April 02, 2026
I have no connection to the authors of the Superpowers plugin for Cloud Code, but I keep talking about it to everyone I talk to. Using cloud code with superpowers is much more productive and the features built by it are much more perfect than stock cloud code. I can not recommend it enough.
Before, my main issue with Cloud Code (and other models + harnesses I’ve tried) was that sometimes it was too early to jump into implementing a solution that might be perfect, or off the table altogether.

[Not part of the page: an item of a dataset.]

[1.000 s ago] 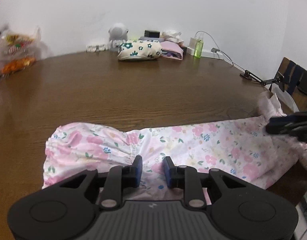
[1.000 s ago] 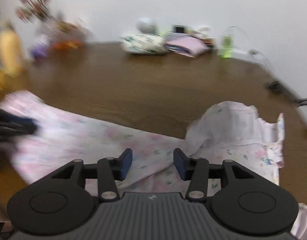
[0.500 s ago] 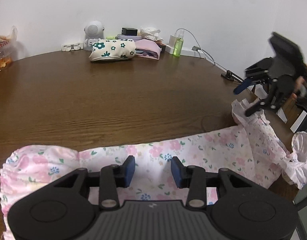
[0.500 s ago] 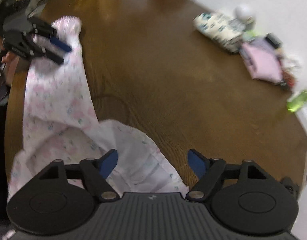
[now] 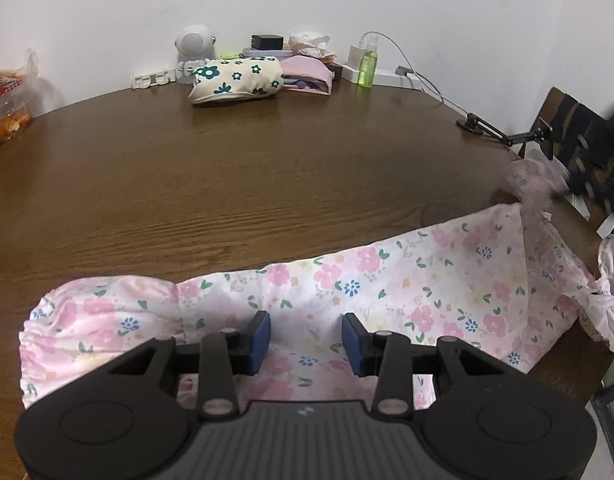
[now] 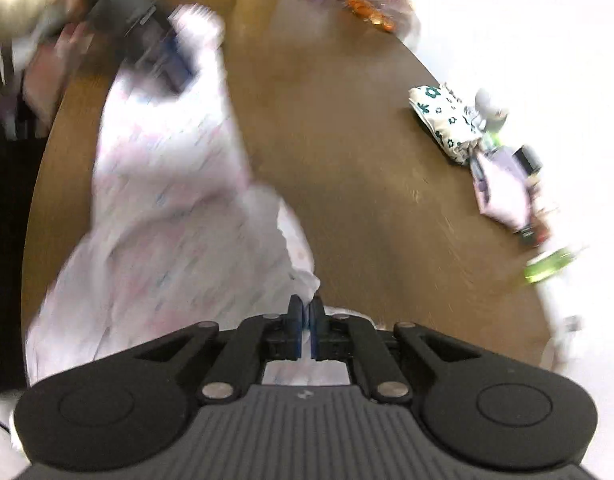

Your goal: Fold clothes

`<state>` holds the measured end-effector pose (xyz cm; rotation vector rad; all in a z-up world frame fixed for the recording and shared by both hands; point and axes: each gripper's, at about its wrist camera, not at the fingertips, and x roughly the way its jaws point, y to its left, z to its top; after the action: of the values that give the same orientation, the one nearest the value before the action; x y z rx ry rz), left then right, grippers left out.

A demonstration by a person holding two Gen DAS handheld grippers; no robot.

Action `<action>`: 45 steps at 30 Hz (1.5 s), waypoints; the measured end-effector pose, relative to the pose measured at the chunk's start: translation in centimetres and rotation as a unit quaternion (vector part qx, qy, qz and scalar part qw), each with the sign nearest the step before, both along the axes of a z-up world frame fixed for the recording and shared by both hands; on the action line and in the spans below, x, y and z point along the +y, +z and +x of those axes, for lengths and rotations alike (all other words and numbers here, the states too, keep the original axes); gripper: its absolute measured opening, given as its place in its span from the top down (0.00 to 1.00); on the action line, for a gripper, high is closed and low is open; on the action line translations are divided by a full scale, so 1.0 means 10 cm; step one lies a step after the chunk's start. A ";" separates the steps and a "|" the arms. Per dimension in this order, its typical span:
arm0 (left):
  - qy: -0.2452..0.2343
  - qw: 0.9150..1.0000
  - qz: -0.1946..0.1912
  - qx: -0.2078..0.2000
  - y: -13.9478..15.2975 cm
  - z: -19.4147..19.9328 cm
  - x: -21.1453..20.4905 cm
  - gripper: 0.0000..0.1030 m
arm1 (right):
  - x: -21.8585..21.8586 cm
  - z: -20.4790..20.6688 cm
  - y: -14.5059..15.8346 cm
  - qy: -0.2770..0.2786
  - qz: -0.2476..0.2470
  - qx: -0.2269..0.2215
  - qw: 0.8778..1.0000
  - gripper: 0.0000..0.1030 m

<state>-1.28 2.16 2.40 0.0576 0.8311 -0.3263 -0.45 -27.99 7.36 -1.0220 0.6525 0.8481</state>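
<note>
A pink floral garment (image 5: 387, 280) lies along the near edge of the round brown table (image 5: 227, 168), with a puffed sleeve at its left end. My left gripper (image 5: 305, 338) is open just above the garment's middle, holding nothing. In the blurred right wrist view the garment (image 6: 167, 200) stretches away to the upper left. My right gripper (image 6: 305, 316) is shut on a bunched edge of the garment. The left gripper shows as a dark blur (image 6: 155, 52) at the garment's far end.
At the table's back stand a folded white floral cloth (image 5: 237, 79), a folded pink cloth (image 5: 309, 74), a white speaker (image 5: 195, 46), a green bottle (image 5: 367, 68) and chargers with cables. A snack bag (image 5: 7, 112) sits far left. A chair (image 5: 583, 152) stands at the right.
My left gripper has opened and let go of the garment. My right gripper has closed on the garment's edge and swung round, now looking along the cloth.
</note>
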 end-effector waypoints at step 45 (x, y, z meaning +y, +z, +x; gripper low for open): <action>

Plan mode helped a bit. However, in planning mode, the cloud will write a huge planning document and ask for feedback. It is difficult to review a multi-page plan. To make matters worse, if you give it feedback, it will respond with an entirely new version of the multi-page plan. This is not a productive way to plan a project or feature.
Superpowers fixes both of these issues and more. I’ll present the workflow as I understand it, and why I appreciate its structure, but you can also stop reading here and try it out.
The high-level flow of superpowers is: Brainstorming → Reviewing options and tradeoffs → Planning sketch → Design document → Implementation plan → Implementation phase.
brainstorming
Superpowers almost always start in brainstorming mode. It examines your codebase, asks you a lot of questions, and gives some general guidelines you can go by.
Options and Tradeoffs
An important part of the brainstorming process is that, after asking the questions, it will present several options with tradeoffs. It is extremely useful to consider different options, see the tradeoffs identified, and discuss or select them before getting more detailed information.
Recently, they also added a visual design skill that enables Cloud to create simple mock-ups for UI changes and other visual features. This starts a local dev server so you can review, discuss, and iterate the mock-up before moving forward. Great work team, keep up the great work.
plan drawing
After you’ve agreed on options to pursue, Cloud + Superpowers will give you a high-level description of the plan. This could be a dozen bullet points or a slightly longer article. Unlike the default planning mode, this is a much easier format to use.
design document
Only after a high-level version of the plan is agreed upon, Cloud + Superpowers will write a full design document. It’s similar to the kind of plan one would use to write cloud code without superpowers. But at this point, you’ve already agreed upon high-level direction, making it much easier to review and comment on the plan. If you have comments, they’ll probably be a little more detailed than just “rewrite this whole thing and go in a different direction”.
Additionally, SuperPower’s plan document is a Markdown file in your repository that you can read, comment on, and edit in your editor. A friend said that being able to edit the plan on one’s own terms felt far more empowering than Cloud Code’s usual UX for reviewing plans.
Implementation Planning and Implementation
After you approve the design document, Cloud + Superpowers will write an implementation plan and review that plan against the design document. Once you approve it, it can launch sub-agents to implement each part of the plan, and it automatically reviews their work against the implementation plan.
Thank you
Thanks to Jesse Vincent for creating this plugin! This has made my use of Cloud Code much more productive. I feel better about the tradeoffs and am more confident that the code written does what I want.
I’ll eagerly install each Superpowers update and keep an eye on what else Jesse’s company Prime Radiant puts out (you can even add his blog to your scour feed 😉).
Superpowers for other domains?
I have friends who are academic researchers. Every time they tell me about the problems they have using the cloud or other AI tools, I’ve immediately thought they could use an equivalent structured workflow plugin that adapts superpower-style workflows to non-programming domains. Just a thought for the Prime Radiant folks or others who are building agent-centric development tools.
Thanks also to Alex Kesselring and Eliot Hederman for comments on a draft of this blog post.